What the exercise asks: Every record must be given again word for word; no picture belongs in the copy.

Information supplied:
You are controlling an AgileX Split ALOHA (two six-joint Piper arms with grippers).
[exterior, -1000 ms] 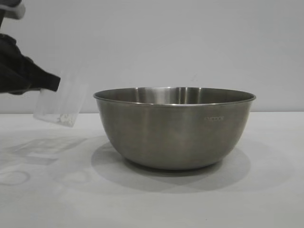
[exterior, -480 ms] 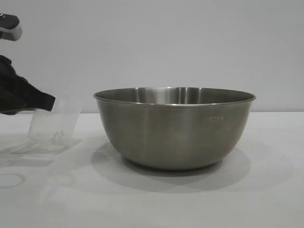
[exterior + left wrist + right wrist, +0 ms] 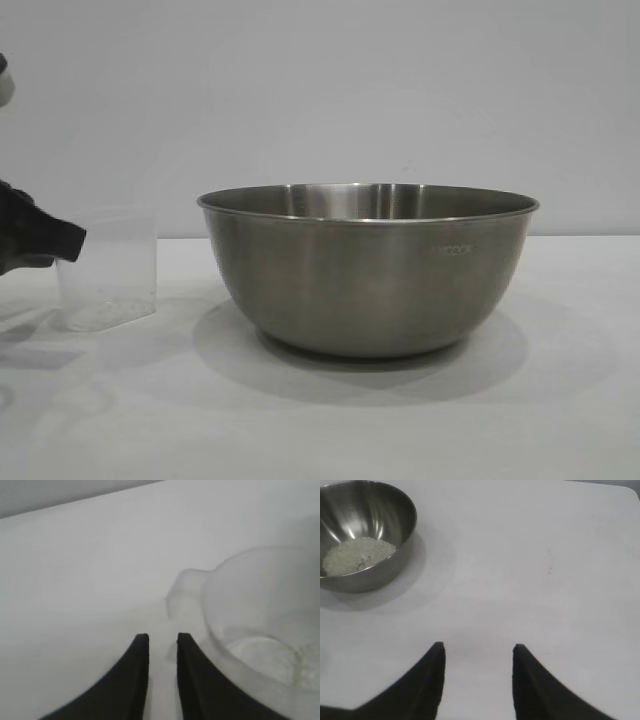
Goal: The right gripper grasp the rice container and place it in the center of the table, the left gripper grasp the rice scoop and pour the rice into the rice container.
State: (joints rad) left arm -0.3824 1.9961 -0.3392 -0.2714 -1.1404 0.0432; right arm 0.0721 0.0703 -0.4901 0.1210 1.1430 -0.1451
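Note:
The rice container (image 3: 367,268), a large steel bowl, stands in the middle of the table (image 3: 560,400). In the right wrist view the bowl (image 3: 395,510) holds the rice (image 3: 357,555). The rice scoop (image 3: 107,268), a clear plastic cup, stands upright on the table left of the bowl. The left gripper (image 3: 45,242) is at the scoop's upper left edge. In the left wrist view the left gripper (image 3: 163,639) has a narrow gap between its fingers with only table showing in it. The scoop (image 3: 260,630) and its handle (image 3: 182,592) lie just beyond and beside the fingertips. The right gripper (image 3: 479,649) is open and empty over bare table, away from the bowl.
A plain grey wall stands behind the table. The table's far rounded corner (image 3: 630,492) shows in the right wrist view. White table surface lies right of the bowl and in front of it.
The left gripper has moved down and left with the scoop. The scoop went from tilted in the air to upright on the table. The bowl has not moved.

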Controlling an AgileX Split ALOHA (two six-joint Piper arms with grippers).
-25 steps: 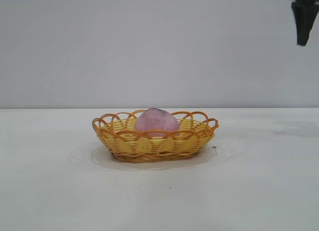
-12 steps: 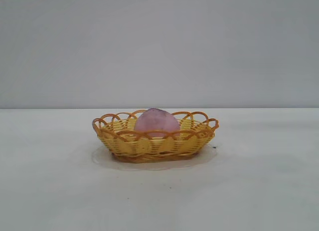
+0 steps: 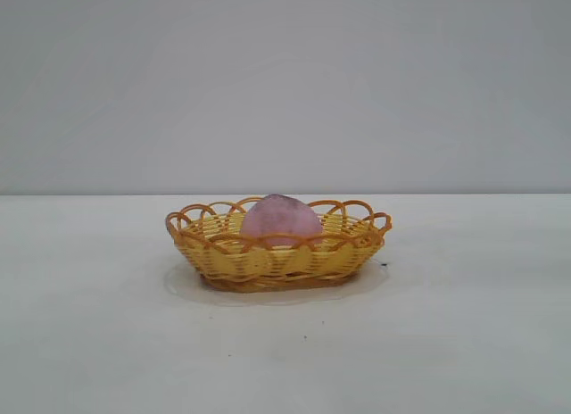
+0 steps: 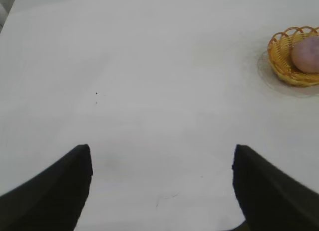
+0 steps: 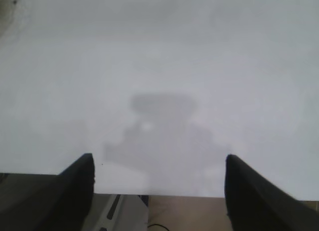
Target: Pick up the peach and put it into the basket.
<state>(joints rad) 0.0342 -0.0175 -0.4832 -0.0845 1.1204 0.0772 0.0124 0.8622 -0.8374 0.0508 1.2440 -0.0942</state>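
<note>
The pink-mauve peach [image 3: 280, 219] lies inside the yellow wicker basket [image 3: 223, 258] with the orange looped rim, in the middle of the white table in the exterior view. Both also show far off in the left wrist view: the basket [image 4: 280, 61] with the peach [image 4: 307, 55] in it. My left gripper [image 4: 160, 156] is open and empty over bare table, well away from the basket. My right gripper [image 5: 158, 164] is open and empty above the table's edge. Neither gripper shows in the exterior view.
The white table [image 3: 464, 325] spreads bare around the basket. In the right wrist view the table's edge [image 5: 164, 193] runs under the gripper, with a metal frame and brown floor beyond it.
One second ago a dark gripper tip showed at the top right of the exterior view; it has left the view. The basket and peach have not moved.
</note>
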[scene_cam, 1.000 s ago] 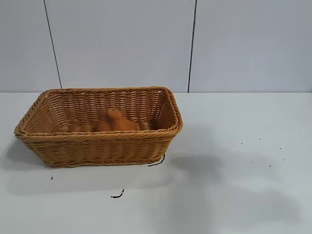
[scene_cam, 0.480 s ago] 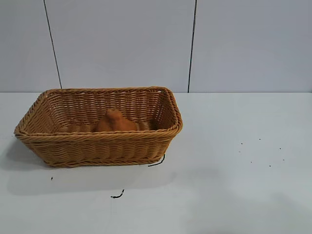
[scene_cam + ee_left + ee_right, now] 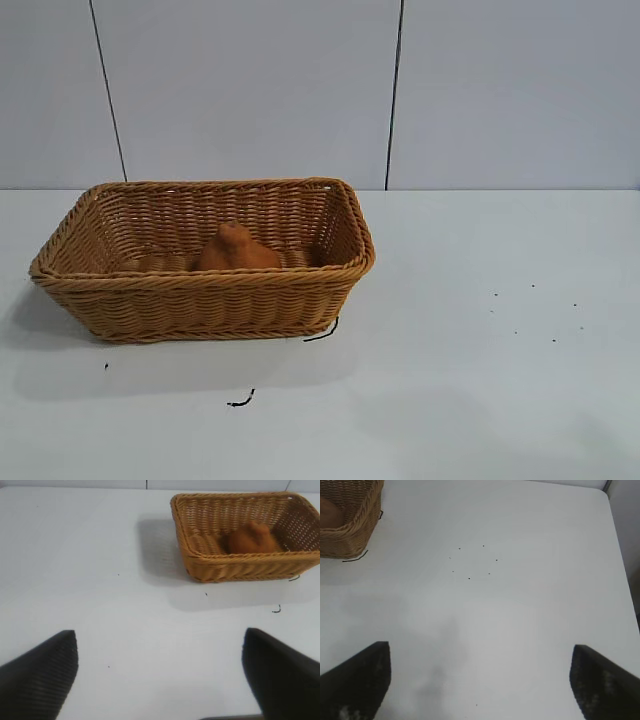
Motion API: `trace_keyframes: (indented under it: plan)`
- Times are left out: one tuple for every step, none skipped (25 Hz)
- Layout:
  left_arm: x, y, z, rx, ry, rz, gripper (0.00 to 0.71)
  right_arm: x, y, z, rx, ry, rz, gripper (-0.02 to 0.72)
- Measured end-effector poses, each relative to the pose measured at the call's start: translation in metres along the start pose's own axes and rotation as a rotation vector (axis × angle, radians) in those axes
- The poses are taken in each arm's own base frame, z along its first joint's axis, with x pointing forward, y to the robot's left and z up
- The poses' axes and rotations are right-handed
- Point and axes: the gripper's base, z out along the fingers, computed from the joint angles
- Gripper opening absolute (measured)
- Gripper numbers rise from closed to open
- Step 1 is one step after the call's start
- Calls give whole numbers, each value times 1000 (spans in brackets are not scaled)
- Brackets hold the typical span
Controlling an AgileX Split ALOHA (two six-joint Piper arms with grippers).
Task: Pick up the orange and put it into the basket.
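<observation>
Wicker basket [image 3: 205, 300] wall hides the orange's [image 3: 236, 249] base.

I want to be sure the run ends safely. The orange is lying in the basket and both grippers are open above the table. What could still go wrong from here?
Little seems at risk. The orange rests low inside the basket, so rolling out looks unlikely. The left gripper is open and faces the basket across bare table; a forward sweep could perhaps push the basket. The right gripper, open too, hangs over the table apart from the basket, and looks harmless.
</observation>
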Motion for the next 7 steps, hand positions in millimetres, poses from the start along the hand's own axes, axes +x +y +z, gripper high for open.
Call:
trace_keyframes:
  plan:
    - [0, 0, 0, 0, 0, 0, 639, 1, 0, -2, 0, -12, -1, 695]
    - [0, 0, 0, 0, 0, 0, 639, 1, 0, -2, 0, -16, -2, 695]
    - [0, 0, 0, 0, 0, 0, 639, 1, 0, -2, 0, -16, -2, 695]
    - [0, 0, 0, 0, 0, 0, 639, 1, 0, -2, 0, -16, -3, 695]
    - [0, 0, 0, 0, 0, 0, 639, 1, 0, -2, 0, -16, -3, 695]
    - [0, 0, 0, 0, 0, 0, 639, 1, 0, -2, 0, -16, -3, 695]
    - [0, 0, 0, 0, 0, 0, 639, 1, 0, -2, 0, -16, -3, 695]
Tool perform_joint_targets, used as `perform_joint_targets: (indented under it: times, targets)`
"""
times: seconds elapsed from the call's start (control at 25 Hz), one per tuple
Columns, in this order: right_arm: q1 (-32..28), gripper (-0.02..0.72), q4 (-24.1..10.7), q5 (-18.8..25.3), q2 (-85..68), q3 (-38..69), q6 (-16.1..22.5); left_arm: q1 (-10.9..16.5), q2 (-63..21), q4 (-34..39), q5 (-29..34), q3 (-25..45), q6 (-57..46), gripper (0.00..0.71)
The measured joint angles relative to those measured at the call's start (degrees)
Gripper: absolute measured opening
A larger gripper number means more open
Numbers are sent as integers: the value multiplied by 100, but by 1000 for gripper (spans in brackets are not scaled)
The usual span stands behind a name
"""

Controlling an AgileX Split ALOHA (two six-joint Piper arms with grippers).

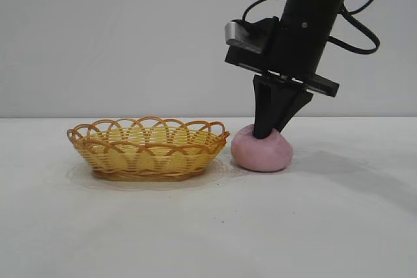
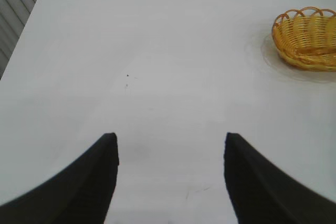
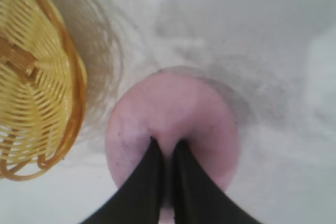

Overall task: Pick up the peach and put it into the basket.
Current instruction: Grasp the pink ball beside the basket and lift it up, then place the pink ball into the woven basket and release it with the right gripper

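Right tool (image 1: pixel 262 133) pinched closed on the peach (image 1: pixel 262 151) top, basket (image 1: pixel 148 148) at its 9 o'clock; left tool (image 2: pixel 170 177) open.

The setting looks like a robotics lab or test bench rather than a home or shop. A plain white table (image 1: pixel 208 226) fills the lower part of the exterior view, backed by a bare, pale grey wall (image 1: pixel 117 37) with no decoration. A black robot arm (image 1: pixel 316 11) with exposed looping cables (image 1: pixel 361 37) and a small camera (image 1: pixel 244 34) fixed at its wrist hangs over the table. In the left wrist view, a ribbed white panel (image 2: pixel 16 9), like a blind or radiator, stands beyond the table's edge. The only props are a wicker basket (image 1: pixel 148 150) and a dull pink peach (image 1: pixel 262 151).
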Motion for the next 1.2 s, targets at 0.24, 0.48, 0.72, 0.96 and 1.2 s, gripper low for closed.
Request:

Reply:
You are controlling an AgileX Split ALOHA (two six-joint Piper arms with grippers).
[exterior, -1000 ms] 
[exterior, -480 ms] 
[exterior + left wrist + right wrist, +0 ms] 
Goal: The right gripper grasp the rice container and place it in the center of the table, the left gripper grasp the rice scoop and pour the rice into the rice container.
State: (joints rad) left arm -0.3824 1.9961 -0.3392 -0.2714 -1.1404 0.0432; right arm 0.0721 0.0703 -0.4901 0.1210 1.1430 -0.1451
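Note:
The rice container (image 3: 367,268), a large steel bowl, stands in the middle of the table (image 3: 560,400). In the right wrist view the bowl (image 3: 395,510) holds the rice (image 3: 357,555). The rice scoop (image 3: 107,268), a clear plastic cup, stands upright on the table left of the bowl. The left gripper (image 3: 45,242) is at the scoop's upper left edge. In the left wrist view the left gripper (image 3: 163,639) has a narrow gap between its fingers with only table showing in it. The scoop (image 3: 260,630) and its handle (image 3: 182,592) lie just beyond and beside the fingertips. The right gripper (image 3: 479,649) is open and empty over bare table, away from the bowl.
A plain grey wall stands behind the table. The table's far rounded corner (image 3: 630,492) shows in the right wrist view. White table surface lies right of the bowl and in front of it.
The left gripper has moved down and left with the scoop. The scoop went from tilted in the air to upright on the table. The bowl has not moved.
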
Controlling an AgileX Split ALOHA (two six-joint Piper arms with grippers).
-25 steps: 
-12 steps: 
+0 steps: 
+0 steps: 
+0 steps: 
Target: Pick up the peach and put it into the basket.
<state>(joints rad) 0.0342 -0.0175 -0.4832 -0.0845 1.1204 0.0772 0.0124 0.8622 -0.8374 0.0508 1.2440 -0.0942</state>
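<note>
The pink-mauve peach [image 3: 280, 219] lies inside the yellow wicker basket [image 3: 223, 258] with the orange looped rim, in the middle of the white table in the exterior view. Both also show far off in the left wrist view: the basket [image 4: 280, 61] with the peach [image 4: 307, 55] in it. My left gripper [image 4: 160, 156] is open and empty over bare table, well away from the basket. My right gripper [image 5: 158, 164] is open and empty above the table's edge. Neither gripper shows in the exterior view.
The white table [image 3: 464, 325] spreads bare around the basket. In the right wrist view the table's edge [image 5: 164, 193] runs under the gripper, with a metal frame and brown floor beyond it.
One second ago a dark gripper tip showed at the top right of the exterior view; it has left the view. The basket and peach have not moved.
</note>
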[scene_cam, 1.000 s ago] 
[scene_cam, 0.480 s ago] 
[scene_cam + ee_left + ee_right, now] 
Motion API: `trace_keyframes: (indented under it: plan)`
- Times are left out: one tuple for every step, none skipped (25 Hz)
- Layout:
  left_arm: x, y, z, rx, ry, rz, gripper (0.00 to 0.71)
  right_arm: x, y, z, rx, ry, rz, gripper (-0.02 to 0.72)
- Measured end-effector poses, each relative to the pose measured at the call's start: translation in metres along the start pose's own axes and rotation as a rotation vector (axis × angle, radians) in those axes
- The poses are taken in each arm's own base frame, z along its first joint's axis, with x pointing forward, y to the robot's left and z up
- The poses' axes and rotations are right-handed
- Point and axes: the gripper's base, z out along the fingers, computed from the joint angles
- Gripper opening absolute (measured)
- Gripper numbers rise from closed to open
- Step 1 is one step after the call's start
- Calls give whole numbers, each value times 1000 (spans in brackets are not scaled)
- Brackets hold the typical span
Controlling an AgileX Split ALOHA (two six-joint Piper arms with grippers).
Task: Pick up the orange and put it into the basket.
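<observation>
Wicker basket [image 3: 205, 300] wall hides the orange's [image 3: 236, 249] base.

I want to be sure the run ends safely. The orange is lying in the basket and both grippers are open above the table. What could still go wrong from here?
Little seems at risk. The orange rests low inside the basket, so rolling out looks unlikely. The left gripper is open and faces the basket across bare table; a forward sweep could perhaps push the basket. The right gripper, open too, hangs over the table apart from the basket, and looks harmless.
</observation>
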Motion for the next 7 steps, hand positions in millimetres, poses from the start along the hand's own axes, axes +x +y +z, gripper high for open.
Call:
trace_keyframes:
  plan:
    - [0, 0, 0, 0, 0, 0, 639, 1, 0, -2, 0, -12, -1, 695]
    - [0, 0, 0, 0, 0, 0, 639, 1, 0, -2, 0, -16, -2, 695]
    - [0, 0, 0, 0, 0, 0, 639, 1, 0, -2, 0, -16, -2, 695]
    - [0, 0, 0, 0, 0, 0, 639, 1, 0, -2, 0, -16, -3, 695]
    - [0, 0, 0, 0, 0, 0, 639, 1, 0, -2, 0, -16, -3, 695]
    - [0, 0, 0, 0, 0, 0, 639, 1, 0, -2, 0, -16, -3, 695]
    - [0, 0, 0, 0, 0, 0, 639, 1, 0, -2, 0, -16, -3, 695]
Tool perform_joint_targets, used as `perform_joint_targets: (indented under it: times, targets)`
"""
times: seconds elapsed from the call's start (control at 25 Hz), one per tuple
Columns, in this order: right_arm: q1 (-32..28), gripper (-0.02..0.72), q4 (-24.1..10.7), q5 (-18.8..25.3), q2 (-85..68), q3 (-38..69), q6 (-16.1..22.5); left_arm: q1 (-10.9..16.5), q2 (-63..21), q4 (-34..39), q5 (-29..34), q3 (-25..45), q6 (-57..46), gripper (0.00..0.71)
The measured joint angles relative to those measured at the call's start (degrees)
Gripper: absolute measured opening
A larger gripper number means more open
Numbers are sent as integers: the value multiplied by 100, but by 1000 for gripper (spans in brackets are not scaled)
The usual span stands behind a name
"""

Controlling an AgileX Split ALOHA (two six-joint Piper arms with grippers).


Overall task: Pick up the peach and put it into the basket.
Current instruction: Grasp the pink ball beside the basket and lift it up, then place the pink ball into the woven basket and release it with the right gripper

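Right tool (image 1: pixel 262 133) pinched closed on the peach (image 1: pixel 262 151) top, basket (image 1: pixel 148 148) at its 9 o'clock; left tool (image 2: pixel 170 177) open.

The setting looks like a robotics lab or test bench rather than a home or shop. A plain white table (image 1: pixel 208 226) fills the lower part of the exterior view, backed by a bare, pale grey wall (image 1: pixel 117 37) with no decoration. A black robot arm (image 1: pixel 316 11) with exposed looping cables (image 1: pixel 361 37) and a small camera (image 1: pixel 244 34) fixed at its wrist hangs over the table. In the left wrist view, a ribbed white panel (image 2: pixel 16 9), like a blind or radiator, stands beyond the table's edge. The only props are a wicker basket (image 1: pixel 148 150) and a dull pink peach (image 1: pixel 262 151).
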Motion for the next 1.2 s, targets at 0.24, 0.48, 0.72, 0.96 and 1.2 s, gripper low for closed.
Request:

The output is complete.